Restaurant information
- Established: 1980; 46 years ago
- Owner: John Calogeris
- Food type: Fast food
- Location: 170 Main St., Winnipeg, Winnipeg Metro Region, Manitoba, R3C 1A6, Canada
- Coordinates: 49°53′23″N 97°08′08″W﻿ / ﻿49.8896°N 97.1355°W
- Seating capacity: Outdoor seating only
- Reservations: No
- Other locations: One

= VJ's Drive Inn =

Restaurant in Winnipeg, Canada

VJ's Drive Inn is a burger joint in Winnipeg, Manitoba, Canada, located at 170 Main Street.

== Overview ==
The restaurant initially opened as Juniors in 1958, the name of the restaurant changed to VJ's Drive Inn in 1980.

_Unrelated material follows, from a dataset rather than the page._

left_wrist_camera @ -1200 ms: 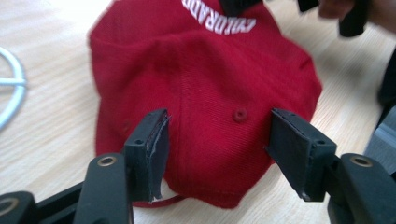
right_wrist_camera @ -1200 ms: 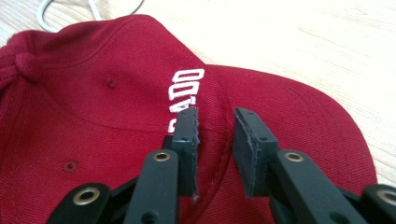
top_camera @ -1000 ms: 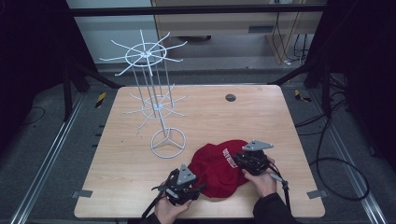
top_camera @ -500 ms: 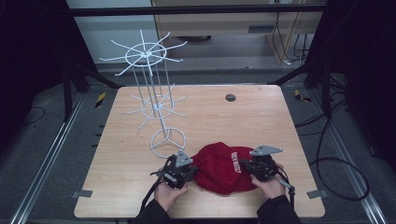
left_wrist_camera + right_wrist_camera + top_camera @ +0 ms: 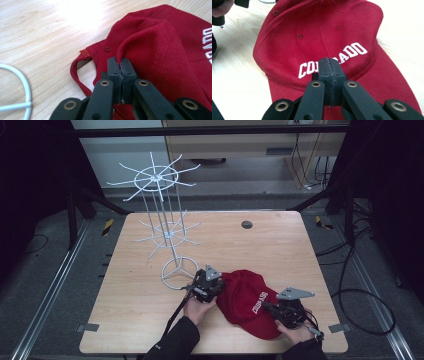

The restaurant is owned by John Calogeris whose father was Nick Calogeris (b. Spiros Calogeris). Nick Calogeris was involved with many Winnipeg restaurants, such as The Manhattan, the Original Food Bar, BBQ Restaurant, and Kit Kat Grill. John Calogeris' two partners—John and Gus Razos—are his cousins.

Staff at VJ's prepare and sell up to 5000 lb of french fries per week, and up to 100 lb of hamburger each day. Because the restaurant only has outdoor seating, all orders are take-out and are packaged into traditional fold-up boxes.

Actor Blake Anderson said the “VJ’s Drive Inn has probably one of the top five burgers I’ve ever had in my life,” when discussion the "Fat Boy Burger" when he was in town filming the curling movie Sticks and Stones. Timeout Magazine also labeled having a meal at VJ's as the third best thing to do in all of Winnipeg.

Prominent VJ’s customers throughout the years include former Winnipeg Mayor Sam Katz, Burton Cummings, George Reznik, Hymie Weinstein, former Premier and United States Ambassador Gary Doer, Steve Ashton, Al Golden, and Garth Steek.